Menu

Réunion du comité de suivi de la carrière d'Anglefort - Chautagne

Dès le début de son mandat, Typhanie Degois s'est impliquée dans le projet de réouverture de la carrière Saint-Cyr à Anglefort pouvant causer des conséquences négatives en Savoie, et notamment en Chautagne. Le comité de suivi de la carrière d'Anglefort s'est réuni ce vendredi 21 décembre afin d'échanger sur l'évolution du projet.
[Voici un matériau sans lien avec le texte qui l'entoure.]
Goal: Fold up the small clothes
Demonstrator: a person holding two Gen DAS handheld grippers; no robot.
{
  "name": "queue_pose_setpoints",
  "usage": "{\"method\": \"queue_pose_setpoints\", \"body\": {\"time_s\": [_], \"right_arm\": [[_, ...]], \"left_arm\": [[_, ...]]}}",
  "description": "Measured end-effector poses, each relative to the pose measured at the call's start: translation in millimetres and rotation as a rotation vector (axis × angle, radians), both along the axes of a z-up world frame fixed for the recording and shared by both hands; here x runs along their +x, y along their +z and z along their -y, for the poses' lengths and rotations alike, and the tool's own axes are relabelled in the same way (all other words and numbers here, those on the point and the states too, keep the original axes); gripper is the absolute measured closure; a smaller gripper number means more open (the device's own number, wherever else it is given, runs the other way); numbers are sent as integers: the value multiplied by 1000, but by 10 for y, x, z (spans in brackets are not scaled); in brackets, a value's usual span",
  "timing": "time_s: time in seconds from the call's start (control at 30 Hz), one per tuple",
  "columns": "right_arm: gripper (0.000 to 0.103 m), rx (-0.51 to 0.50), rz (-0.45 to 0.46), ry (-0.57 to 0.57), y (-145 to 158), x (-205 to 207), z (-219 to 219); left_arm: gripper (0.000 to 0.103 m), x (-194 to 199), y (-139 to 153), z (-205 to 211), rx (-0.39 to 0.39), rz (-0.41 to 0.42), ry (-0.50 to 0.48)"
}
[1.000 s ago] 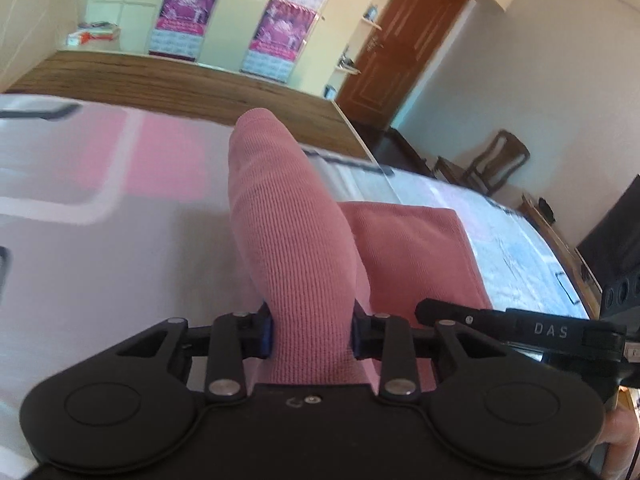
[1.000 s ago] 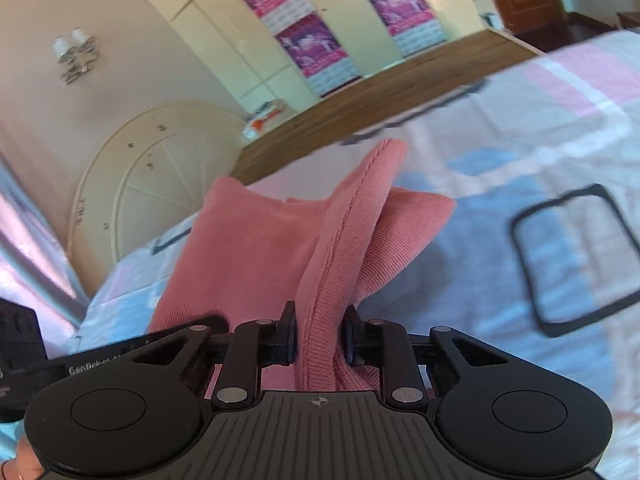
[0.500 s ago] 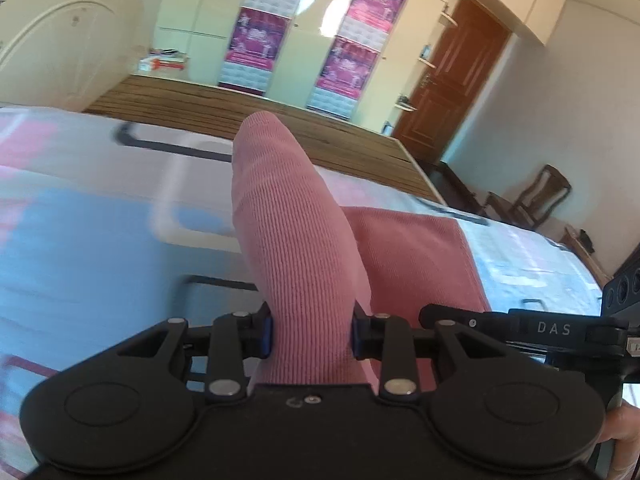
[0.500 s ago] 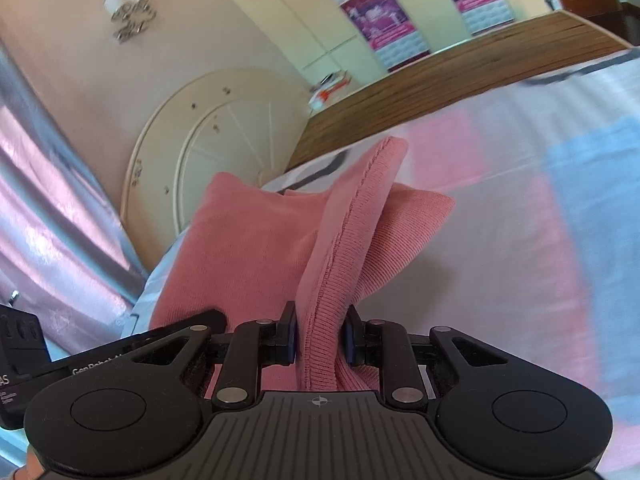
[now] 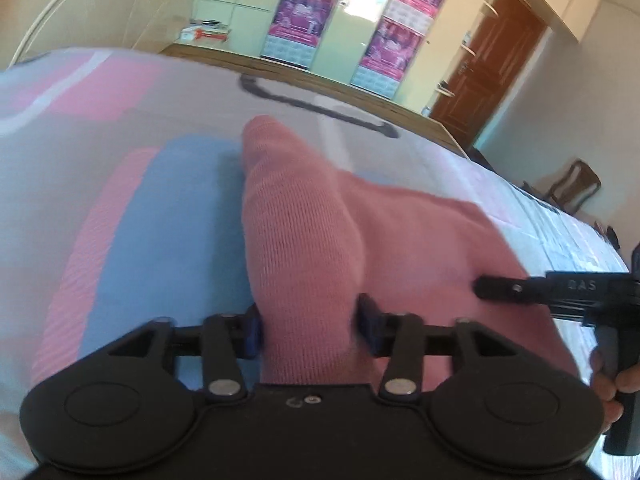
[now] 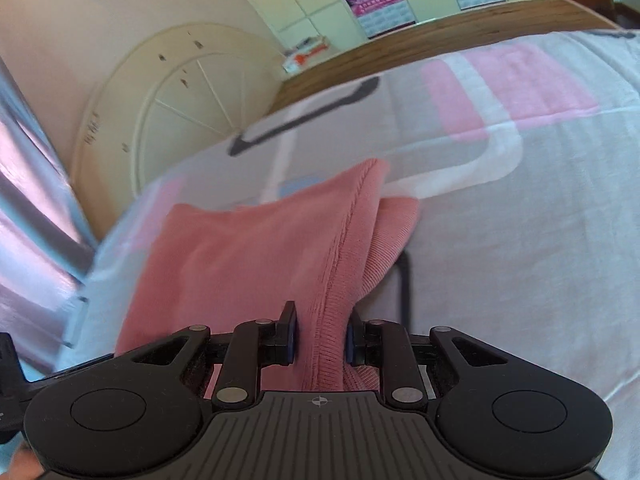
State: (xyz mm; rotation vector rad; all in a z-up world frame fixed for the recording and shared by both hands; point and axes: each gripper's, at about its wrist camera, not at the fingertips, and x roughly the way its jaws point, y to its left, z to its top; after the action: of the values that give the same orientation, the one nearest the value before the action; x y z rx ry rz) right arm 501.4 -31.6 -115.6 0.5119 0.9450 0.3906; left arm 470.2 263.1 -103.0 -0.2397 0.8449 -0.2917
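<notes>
A pink knitted garment (image 5: pixel 404 240) lies across the patterned bedsheet (image 5: pixel 120 184). My left gripper (image 5: pixel 308 320) is shut on a rolled fold of it (image 5: pixel 296 216), with the jaws spread slightly around the thick fabric. The right gripper shows at the right edge of the left wrist view (image 5: pixel 552 288). In the right wrist view my right gripper (image 6: pixel 320 340) is shut on the garment's ribbed hem (image 6: pixel 340 264), and the rest of the garment (image 6: pixel 232 248) spreads to the left, low over the sheet (image 6: pixel 520 220).
The bed has a wooden footboard (image 5: pixel 320 76) and a cream arched headboard (image 6: pixel 168 96). Wardrobes with purple posters (image 5: pixel 384 40) stand behind, a brown door (image 5: pixel 492 60) and a wooden chair (image 5: pixel 572 188) to the right. A curtain (image 6: pixel 28 208) hangs at the left.
Both grippers have swung the garment across and down toward the bedsheet, still holding it. The fabric now hangs lower and flatter, and the jaws look slightly wider.
</notes>
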Motion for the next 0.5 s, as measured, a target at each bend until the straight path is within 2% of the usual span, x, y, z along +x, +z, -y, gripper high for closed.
{"method": "queue_pose_setpoints", "body": {"time_s": [0.03,0.07,0.13,0.17,0.23,0.33,0.43,0.5], "right_arm": [[81,-31,-1,5,-32,5,-3],[80,-53,-2,5,-49,-1,-24],[73,-53,-15,-21,-108,-9,27],[72,-59,-17,-43,-111,-25,77],[72,-81,0,-82,-33,-47,154],[72,-138,88,-92,217,-57,159],[72,-169,169,-58,386,39,7],[72,-175,170,-29,375,159,-128]], "left_arm": [[30,-8,-27,-10,17,15,10],[26,-4,-46,-29,24,22,8],[27,22,-34,-65,19,17,9],[29,21,26,-55,25,23,17],[33,-30,191,-69,37,87,44],[36,2,415,-31,30,176,38],[52,203,429,119,52,167,-3],[52,359,337,221,75,140,-9]]}}
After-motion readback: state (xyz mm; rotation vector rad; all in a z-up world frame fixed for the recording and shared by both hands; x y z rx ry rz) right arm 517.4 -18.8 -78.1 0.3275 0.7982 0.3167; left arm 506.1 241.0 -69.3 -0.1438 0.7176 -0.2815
Un projet inquiétant la Chautagne

Dès l'enquête publique du projet, de nombreux habitants et élus locaux se sont inquiétés des conséquences de l'ouverture d'une nouvelle carrière dans l'Ain, mais à seulement quelques kilomètres de la Savoie. L'étude d'impacts fut concentrée sur le département de l'Ain, laissant plusieurs questions sans réponse en Chautagne :

  • l'intensification du traffic routier le long du lac du Bourget alors que la RD 991 est connue pour ses risques accidentogènes et les riverains connaissent de nombreuses nuisances du fait d'un trafic déjà dense,
  • la pollution de l'environnement pouvant affectée autant la zone Natura 2000 de Chautagne où se logent de nombreuses espèces protégées, que l'agriculture, notamment avec des poussières se déposant sur les vignes de la Savoie,
  • la dégradation du paysage alors que la Chautagne est un exemple dans l'éco-tourisme, ainsi l'économie locale risquant de subir une perte de fréquentation par les touristes.

 

Typhanie Degois Chautagne

 

Création d'un comité de suivi

Typhanie Degois a pris le temps d'écouter les associations locales, comme Envirhône'R, les élus locaux, la fédération qui rassemble les producteurs de matériaux minéraux qui fournissent principalement le bâtiment et les travaux publics (UNICEM) afin de proposer des solutions :

  • une lettre cosignée par les élus de Chautagne a été envoyée au Préfet de région afin de demander une étude d'impacts complémentaire sur les conséquences en Savoie,
  • un amendement a été adopté lors du projet de loi Droit à l'erreur en début d'année afin de prévoir dorénavant pour ce type de projet une consultation publique, non plus départementale, mais par bassin de vie,
  • une question écrite a été déposée afin d'interpeller le Ministre de la transition écologique et solidaire.

La première réunion du comité a eu lieu ce vendredi 21 décembre. L'exploitant a précisé que l'activité ne commencerait pas avant mi-2019 car les accès sont actuellement en cours d'étude seulement. Dans l'étude d'impacts, il est prévu 200 000 tonnes par an avec un maximum de 300 000 tonnes, il a ainsi été demandé à l'exploitant de mettre en place un système d'information si possible a priori, et sinon a posteriori, afin d'informer les riverains du niveau de l'exploitation. La même exigence d'information a été demandée pour les tirs de mine qui devraient commencer en 2020, environ une fois par mois. Lors de chaque tir de mine, des études avec sismographe auront lieu dans les zones d'habitation, dont la Chautagne. Enfin, le trafic de camions devant passer par le long du lac du Bourget a été diminué à 9 aller/retours par jour maximum.

La prochaine réunion du comité aura lieu sous 6 mois.